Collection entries
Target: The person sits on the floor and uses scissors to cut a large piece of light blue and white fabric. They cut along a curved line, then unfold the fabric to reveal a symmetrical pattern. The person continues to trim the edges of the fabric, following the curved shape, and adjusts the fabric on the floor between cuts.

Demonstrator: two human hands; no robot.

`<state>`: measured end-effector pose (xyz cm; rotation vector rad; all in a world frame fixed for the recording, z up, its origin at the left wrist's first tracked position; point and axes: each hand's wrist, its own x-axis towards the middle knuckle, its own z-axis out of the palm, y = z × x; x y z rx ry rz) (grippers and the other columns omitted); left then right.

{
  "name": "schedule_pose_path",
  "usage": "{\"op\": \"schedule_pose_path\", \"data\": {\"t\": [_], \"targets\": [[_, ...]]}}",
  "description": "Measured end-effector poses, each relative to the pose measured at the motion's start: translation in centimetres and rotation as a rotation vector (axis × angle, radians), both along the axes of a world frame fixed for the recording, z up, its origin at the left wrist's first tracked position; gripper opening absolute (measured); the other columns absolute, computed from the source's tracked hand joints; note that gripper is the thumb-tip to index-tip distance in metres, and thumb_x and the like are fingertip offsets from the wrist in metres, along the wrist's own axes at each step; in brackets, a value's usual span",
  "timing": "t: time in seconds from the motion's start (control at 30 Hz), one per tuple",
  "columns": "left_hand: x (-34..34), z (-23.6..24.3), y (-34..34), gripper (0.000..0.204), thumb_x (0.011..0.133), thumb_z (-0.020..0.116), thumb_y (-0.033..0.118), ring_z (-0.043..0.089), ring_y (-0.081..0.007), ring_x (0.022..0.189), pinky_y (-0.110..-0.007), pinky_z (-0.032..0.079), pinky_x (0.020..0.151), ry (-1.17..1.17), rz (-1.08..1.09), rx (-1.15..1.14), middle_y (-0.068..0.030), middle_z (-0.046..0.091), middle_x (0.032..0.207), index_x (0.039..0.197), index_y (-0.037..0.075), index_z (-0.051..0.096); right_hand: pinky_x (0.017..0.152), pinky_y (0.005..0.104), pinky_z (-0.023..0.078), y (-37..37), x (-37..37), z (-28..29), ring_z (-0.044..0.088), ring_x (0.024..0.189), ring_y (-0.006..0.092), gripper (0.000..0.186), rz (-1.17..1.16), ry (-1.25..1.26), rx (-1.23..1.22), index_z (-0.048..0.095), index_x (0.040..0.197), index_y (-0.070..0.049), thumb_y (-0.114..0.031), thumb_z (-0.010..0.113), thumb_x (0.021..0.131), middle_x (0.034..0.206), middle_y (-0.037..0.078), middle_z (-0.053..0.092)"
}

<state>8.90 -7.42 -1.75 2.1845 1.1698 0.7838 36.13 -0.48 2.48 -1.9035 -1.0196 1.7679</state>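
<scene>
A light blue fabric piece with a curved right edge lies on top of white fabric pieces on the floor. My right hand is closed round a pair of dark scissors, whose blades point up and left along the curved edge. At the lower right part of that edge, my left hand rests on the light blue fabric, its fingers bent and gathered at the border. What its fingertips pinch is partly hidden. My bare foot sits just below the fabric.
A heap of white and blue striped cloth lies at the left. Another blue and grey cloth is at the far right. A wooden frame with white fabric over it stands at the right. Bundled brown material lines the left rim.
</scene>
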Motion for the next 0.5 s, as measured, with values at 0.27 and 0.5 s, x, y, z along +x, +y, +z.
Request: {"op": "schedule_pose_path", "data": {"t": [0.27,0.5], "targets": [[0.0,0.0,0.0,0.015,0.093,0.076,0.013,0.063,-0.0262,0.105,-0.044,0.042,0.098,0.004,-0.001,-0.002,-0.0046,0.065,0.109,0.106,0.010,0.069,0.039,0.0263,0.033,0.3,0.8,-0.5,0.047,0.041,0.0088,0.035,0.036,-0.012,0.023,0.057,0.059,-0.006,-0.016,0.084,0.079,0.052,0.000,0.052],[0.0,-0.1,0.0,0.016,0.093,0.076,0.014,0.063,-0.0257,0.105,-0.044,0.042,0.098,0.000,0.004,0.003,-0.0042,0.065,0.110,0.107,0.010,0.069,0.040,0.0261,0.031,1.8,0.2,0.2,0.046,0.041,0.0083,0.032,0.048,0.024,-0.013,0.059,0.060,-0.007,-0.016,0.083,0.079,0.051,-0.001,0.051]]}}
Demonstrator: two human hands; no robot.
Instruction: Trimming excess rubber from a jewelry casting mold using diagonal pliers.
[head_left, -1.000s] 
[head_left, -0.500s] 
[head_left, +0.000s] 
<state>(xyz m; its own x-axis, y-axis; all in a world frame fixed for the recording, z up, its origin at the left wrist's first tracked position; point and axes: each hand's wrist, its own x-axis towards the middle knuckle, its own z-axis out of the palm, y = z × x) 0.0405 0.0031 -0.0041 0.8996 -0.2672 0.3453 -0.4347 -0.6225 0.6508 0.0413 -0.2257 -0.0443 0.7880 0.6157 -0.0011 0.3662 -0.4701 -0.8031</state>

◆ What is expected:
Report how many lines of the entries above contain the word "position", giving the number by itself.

◆ Expected answer:
3